This SAR shall be exercisable only during the period (the Exercise Period) commencing on (i) the date that is six months and a day following the Grant Date with respect to the first tranche set forth in Section 2 below and (ii) the dates set forth in Section 2 below for the remaining tranches, and ending at 5:00 p.m., Irvine, California time, on the date 10 years after the Grant Date, such later time and date being hereinafter referred to as the Expiration Date, subject to earlier vesting and earlier expiration in the event of a Termination of Service, as and to the extent provided in Section 4.
2. Exercise and Settlement of the SAR. The SAR may be exercised during the Exercise Period, with respect to not more than the cumulative number of SAR Shares set forth below, by giving written notice to the Company as hereinafter provided specifying the number of SAR Shares with respect to which the SAR is being exercised.
Cumulative Number of SAR Shares Vested | Date | |
166,666 | Grant Date | |
166,667 | August 21, 2013 | |
166,667 | August 21, 2014 |
The notice of exercise of all or a portion of this SAR shall be in the form prescribed by the Compensation Committee of the Board of Directors of the Company (or such other committee as may be designated by the Board of Directors of the Company) (the Committee) and directed to the address set forth in Section 8 below. The date of exercise is the date on which such notice is received by the Company.

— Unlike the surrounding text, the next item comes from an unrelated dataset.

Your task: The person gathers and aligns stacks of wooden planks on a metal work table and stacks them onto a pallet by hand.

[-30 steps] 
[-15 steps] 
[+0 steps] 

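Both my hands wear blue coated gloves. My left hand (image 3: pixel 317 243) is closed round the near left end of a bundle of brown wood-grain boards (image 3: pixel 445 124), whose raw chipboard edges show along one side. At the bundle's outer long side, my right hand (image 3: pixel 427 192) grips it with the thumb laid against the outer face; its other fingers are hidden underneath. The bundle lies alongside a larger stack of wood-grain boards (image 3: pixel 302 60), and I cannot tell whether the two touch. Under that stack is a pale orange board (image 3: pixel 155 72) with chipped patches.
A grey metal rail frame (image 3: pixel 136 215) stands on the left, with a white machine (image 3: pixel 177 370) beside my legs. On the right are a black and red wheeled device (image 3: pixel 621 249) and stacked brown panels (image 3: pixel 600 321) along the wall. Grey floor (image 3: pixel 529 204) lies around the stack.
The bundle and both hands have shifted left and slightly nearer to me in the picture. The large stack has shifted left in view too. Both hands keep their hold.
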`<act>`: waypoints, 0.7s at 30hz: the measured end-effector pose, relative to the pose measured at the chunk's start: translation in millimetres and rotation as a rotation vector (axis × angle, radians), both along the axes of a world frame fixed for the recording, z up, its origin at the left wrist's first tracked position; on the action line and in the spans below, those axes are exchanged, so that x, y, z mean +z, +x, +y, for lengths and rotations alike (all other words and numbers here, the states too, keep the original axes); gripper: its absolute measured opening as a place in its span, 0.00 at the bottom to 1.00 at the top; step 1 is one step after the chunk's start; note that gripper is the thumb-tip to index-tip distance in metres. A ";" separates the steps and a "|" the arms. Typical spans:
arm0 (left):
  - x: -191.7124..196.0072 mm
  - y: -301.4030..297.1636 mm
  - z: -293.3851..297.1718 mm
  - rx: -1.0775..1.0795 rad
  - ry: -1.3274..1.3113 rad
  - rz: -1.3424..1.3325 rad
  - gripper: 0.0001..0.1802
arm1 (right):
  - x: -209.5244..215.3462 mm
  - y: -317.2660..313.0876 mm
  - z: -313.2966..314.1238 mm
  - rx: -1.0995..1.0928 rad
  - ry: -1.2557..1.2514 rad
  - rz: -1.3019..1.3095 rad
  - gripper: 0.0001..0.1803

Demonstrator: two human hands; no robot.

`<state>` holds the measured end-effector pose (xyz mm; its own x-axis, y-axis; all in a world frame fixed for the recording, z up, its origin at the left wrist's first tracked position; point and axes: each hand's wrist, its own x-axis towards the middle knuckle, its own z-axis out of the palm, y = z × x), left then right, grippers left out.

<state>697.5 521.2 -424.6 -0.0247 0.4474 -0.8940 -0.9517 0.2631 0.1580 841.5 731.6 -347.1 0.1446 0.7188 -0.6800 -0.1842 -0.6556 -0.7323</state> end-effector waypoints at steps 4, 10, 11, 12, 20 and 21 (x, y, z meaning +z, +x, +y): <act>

The SAR represents the right, following exercise, to receive a payment in cash equal to the excess, if any, of the Fair Market Value (as defined in Companys 2011 Omnibus Plan (the Plan)) of one such share of Common Stock on such exercise date over the Base Price, multiplied by the number of SAR Shares with respect to which the SAR is being exercised. The Company will retain from each distribution the amount of cash required to satisfy tax withholding obligations consistent with Article 16 of the Plan and Section 9 of this Agreement.
3. Nontransferability of this SAR. This SAR may not be assigned, encumbered, transferred, pledged or hypothecated except, (i) in the event of the death of the Grantee, by will or the applicable laws of descent and distribution or pursuant to a beneficiary designation as described below, or (ii) pursuant to a domestic relations order, as defined in Section 414(p)(1)(B)
of the Internal Revenue Code of 1986, as amended (the Code), or (iii) in a gift to any member of the Grantees immediate family or to a trust for the benefit of one or more of such immediate family members. During the lifetime of the Grantee, this SAR shall be exercisable only by the Grantee or a person acting with the legal authority of the Grantee unless it has been transferred as permitted hereby, in which case it shall be exercisable only by such transferee. For the purpose of this Section 3, the Grantees immediate family shall mean the Grantees spouse, children and grandchildren.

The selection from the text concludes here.